Comment devenir le chouchou des jeunes diplômés ?

René Rozot, directeur de la marque employeurs et des relations avec les campus de GDF Suez,
est, quant à lui, confronté à un problème particulier : il doit construire la nouvelle marque, suite à la fusion des deux mastodontes. Pour cela, là aussi un véritable plan marketing a été déployé dont le but est de devenir « une des 50 entreprises privées préférées des jeunes diplômés ». Le travail étant en cours, le responsable n'a toutefois pas détaillé les mesures qu'il compte prendre. Comme dans le marketing des produits et services, les mêmes méthodes ne conduisent pas aux mêmes préconisations. Loin s'en faut. Ainsi, chez Total, on doute des vertus du web pour communiquer en direction des jeunes diplômés quand GDF Suez envisage d'y recourir...

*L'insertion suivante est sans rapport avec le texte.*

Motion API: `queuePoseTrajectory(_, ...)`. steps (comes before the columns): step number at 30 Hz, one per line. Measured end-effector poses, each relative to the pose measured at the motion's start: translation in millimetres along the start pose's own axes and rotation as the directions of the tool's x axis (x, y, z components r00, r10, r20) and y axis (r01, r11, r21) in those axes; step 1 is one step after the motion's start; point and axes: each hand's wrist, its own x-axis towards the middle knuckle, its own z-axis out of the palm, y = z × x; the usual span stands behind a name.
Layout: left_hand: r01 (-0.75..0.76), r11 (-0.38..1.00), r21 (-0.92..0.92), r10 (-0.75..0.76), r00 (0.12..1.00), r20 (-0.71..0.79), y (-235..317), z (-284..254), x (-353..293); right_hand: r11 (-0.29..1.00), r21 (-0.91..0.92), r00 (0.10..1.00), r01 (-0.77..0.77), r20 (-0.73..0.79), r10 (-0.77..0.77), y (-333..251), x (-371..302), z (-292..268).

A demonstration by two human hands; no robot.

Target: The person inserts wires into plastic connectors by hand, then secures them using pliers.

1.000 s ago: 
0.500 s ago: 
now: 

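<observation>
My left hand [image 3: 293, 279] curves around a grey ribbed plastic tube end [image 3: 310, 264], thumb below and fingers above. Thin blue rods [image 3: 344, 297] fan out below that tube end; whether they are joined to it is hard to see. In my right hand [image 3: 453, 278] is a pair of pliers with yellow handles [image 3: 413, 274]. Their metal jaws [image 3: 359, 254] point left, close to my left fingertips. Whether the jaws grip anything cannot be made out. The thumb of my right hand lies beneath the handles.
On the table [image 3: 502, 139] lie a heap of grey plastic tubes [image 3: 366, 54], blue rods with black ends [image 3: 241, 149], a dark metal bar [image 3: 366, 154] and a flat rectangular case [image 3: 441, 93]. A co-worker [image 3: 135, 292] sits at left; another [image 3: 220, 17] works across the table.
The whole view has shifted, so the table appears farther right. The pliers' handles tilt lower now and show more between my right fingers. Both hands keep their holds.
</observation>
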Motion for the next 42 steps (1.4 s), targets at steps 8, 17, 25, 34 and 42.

L'utilisation du marketing révèle toute son efficacité dans le cas d'Atos Worldwide. La DRH Claudie Chakoub a mobilisé un grand nombre d'outils pour recruter 200 informaticiens en moins de 4 mois à la fin de 2008. Spots publicitaires sur les radios, création d'un site Web spécifique, relations presses, mais aussi chats événementiels. Sans oublier des espèces de séances de dating sur le modèle des soirées pour célibataires, avec concours de jeux vidéos compris... A l'en croire, les résultats ont été à la hauteur de l'effort engagé. « 1000 ingénieurs qualifiés ont transmis leur CV et nous avons touché 20 000 ingénieurs grâce à cette compagne », se félicite-t-elle.

Pas sûr que l'ensemble des participants soit rapidement confronté à un tel recrutement en un délai si court. Se dirigeant vers la sortie, une jeune cadre BCBG, salariée d'une très grande entreprise du CAC 40, confiait à une collègue : « c'est rassurant ces outils. On sera prêt pour la reprise ».